> **Activity**
Word for word, retype the lines from the one containing "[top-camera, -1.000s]" to the one containing "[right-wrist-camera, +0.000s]" below, keeping both end lines and dropping the pictures.

════════════════

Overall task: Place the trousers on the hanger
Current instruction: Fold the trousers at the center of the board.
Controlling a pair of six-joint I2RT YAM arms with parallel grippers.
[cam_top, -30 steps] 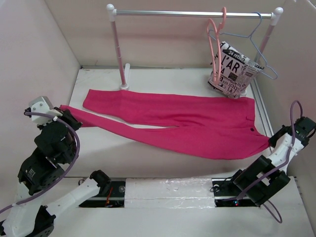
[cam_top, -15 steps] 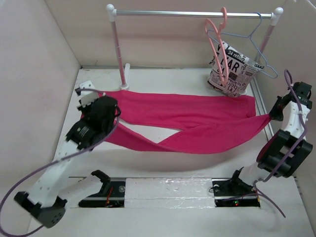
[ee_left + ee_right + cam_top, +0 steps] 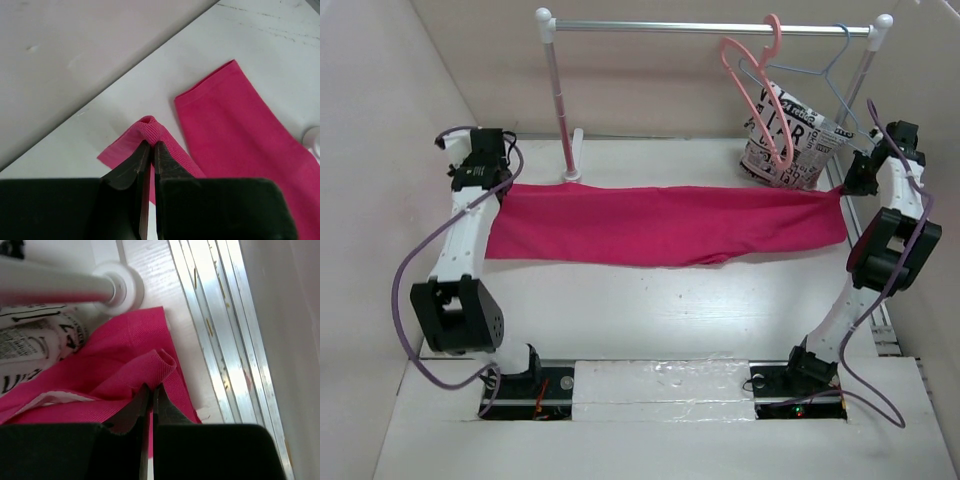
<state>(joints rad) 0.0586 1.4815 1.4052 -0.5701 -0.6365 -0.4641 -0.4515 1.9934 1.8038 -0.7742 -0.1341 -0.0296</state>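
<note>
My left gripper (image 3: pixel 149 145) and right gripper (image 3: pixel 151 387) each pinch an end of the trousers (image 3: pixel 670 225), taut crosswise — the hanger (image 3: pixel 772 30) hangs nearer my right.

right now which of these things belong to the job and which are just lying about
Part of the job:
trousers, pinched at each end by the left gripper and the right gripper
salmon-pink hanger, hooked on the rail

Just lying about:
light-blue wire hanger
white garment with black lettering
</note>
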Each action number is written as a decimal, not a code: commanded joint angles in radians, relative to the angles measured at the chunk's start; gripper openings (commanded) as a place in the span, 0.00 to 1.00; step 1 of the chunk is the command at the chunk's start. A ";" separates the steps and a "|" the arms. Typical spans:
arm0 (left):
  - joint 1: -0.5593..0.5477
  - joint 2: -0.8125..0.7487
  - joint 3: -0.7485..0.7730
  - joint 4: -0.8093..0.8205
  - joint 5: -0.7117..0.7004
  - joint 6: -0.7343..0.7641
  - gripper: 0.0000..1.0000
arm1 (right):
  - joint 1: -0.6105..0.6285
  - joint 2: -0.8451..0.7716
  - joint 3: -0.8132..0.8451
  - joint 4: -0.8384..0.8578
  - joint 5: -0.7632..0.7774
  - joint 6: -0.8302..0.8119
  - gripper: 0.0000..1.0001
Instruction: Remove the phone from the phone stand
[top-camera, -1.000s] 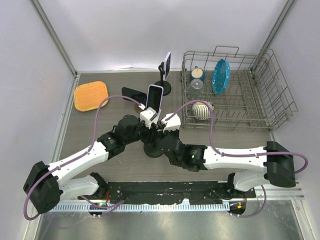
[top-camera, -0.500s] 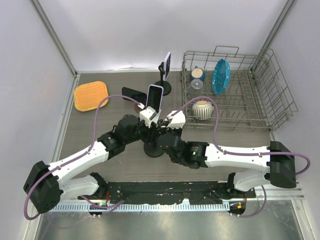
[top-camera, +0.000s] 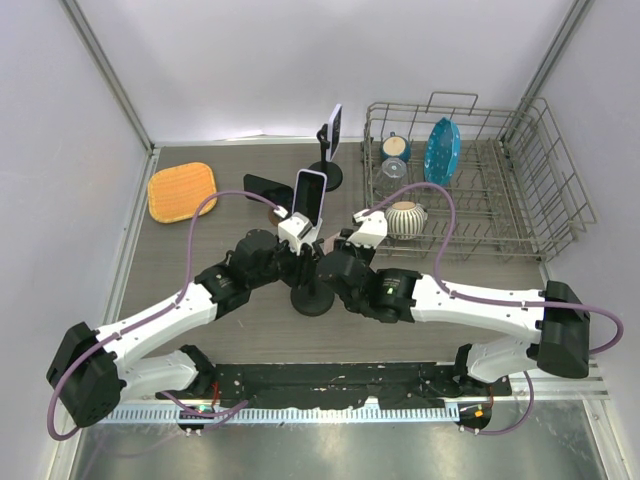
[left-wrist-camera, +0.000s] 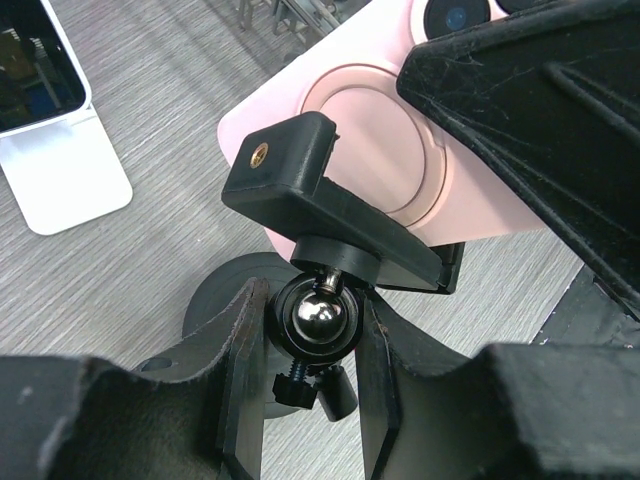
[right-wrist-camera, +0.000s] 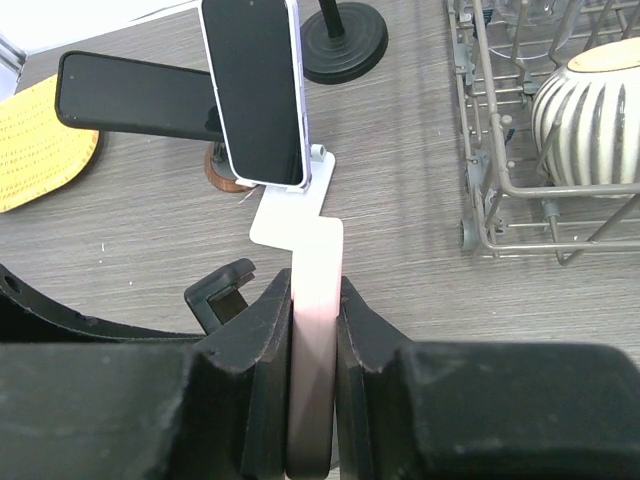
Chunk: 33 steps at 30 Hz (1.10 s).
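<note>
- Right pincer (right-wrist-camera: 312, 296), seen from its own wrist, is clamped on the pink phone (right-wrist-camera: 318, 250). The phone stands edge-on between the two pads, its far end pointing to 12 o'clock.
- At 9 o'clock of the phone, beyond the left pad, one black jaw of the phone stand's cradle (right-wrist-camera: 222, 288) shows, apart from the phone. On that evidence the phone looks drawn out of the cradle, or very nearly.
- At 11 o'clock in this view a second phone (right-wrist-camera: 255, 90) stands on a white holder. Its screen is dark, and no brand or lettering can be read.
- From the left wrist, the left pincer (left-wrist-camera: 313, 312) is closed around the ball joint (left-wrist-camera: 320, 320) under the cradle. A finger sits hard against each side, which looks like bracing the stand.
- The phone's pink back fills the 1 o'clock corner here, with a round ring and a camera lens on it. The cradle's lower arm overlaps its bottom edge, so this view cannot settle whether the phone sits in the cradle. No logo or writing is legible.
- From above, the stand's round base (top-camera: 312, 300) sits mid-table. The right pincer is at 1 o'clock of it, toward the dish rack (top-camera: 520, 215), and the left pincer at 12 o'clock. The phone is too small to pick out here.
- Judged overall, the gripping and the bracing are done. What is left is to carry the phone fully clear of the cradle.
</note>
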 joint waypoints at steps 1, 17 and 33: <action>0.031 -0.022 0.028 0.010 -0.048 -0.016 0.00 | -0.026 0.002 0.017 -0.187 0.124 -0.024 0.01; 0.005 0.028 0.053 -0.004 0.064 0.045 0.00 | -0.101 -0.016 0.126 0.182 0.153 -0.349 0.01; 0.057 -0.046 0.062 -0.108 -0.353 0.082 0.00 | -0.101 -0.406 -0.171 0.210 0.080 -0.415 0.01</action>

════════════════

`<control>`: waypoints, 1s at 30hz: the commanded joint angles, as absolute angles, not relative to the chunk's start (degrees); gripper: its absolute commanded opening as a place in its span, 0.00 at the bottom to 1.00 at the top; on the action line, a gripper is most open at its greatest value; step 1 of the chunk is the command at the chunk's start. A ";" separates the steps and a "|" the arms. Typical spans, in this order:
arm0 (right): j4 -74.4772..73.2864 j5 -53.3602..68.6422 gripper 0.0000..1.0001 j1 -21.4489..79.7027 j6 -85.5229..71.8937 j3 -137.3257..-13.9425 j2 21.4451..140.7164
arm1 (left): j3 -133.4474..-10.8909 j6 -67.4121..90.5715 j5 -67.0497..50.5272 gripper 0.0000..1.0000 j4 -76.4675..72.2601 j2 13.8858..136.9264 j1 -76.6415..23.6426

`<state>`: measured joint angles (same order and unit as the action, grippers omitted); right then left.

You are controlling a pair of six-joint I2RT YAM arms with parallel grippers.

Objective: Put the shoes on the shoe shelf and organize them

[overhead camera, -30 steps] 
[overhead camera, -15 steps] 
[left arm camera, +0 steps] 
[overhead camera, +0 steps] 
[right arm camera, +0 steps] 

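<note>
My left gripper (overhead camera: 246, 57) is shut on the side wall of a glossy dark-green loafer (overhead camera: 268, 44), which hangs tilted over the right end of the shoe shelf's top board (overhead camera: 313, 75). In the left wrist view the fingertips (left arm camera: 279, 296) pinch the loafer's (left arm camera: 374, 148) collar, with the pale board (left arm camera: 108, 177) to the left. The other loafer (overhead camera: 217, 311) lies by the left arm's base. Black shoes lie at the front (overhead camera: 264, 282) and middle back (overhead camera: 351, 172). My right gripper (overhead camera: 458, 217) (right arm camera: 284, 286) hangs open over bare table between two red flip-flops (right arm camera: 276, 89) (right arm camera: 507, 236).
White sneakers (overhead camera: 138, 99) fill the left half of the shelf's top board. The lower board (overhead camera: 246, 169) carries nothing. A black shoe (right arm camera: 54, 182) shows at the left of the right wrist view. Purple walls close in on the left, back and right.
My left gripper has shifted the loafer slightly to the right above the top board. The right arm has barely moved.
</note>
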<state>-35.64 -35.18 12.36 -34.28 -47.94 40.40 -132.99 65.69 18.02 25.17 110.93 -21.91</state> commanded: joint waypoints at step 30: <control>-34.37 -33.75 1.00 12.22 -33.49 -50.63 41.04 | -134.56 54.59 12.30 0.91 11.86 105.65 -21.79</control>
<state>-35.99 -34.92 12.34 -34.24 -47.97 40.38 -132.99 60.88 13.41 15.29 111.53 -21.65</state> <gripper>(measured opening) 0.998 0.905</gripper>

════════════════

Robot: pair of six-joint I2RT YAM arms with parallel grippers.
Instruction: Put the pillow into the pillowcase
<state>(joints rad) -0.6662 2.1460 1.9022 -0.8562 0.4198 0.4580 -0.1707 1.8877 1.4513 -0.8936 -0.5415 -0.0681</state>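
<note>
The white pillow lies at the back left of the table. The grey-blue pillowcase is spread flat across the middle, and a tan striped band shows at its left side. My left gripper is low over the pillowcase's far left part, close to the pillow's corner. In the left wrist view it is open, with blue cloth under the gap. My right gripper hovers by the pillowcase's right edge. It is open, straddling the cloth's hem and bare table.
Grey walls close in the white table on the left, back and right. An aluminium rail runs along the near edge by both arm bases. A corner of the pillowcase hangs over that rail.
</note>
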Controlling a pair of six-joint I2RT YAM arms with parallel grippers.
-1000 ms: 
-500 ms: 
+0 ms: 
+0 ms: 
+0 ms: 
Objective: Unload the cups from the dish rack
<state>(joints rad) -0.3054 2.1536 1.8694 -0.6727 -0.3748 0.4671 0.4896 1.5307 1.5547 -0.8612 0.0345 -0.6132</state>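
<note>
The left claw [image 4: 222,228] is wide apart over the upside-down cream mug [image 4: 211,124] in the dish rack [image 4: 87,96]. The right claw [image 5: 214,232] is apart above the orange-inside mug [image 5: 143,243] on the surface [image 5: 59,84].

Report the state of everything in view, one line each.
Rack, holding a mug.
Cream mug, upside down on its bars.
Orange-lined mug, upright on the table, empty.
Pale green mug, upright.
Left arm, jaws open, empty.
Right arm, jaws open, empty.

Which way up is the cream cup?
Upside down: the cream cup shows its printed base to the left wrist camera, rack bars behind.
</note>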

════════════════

> **Solution to this exercise**
[top-camera, -1.000s] 
[top-camera, -0.500s] 
[top-camera, +0.000s] 
[left-wrist-camera, +0.000s] 
[right-wrist-camera, +0.000s] 

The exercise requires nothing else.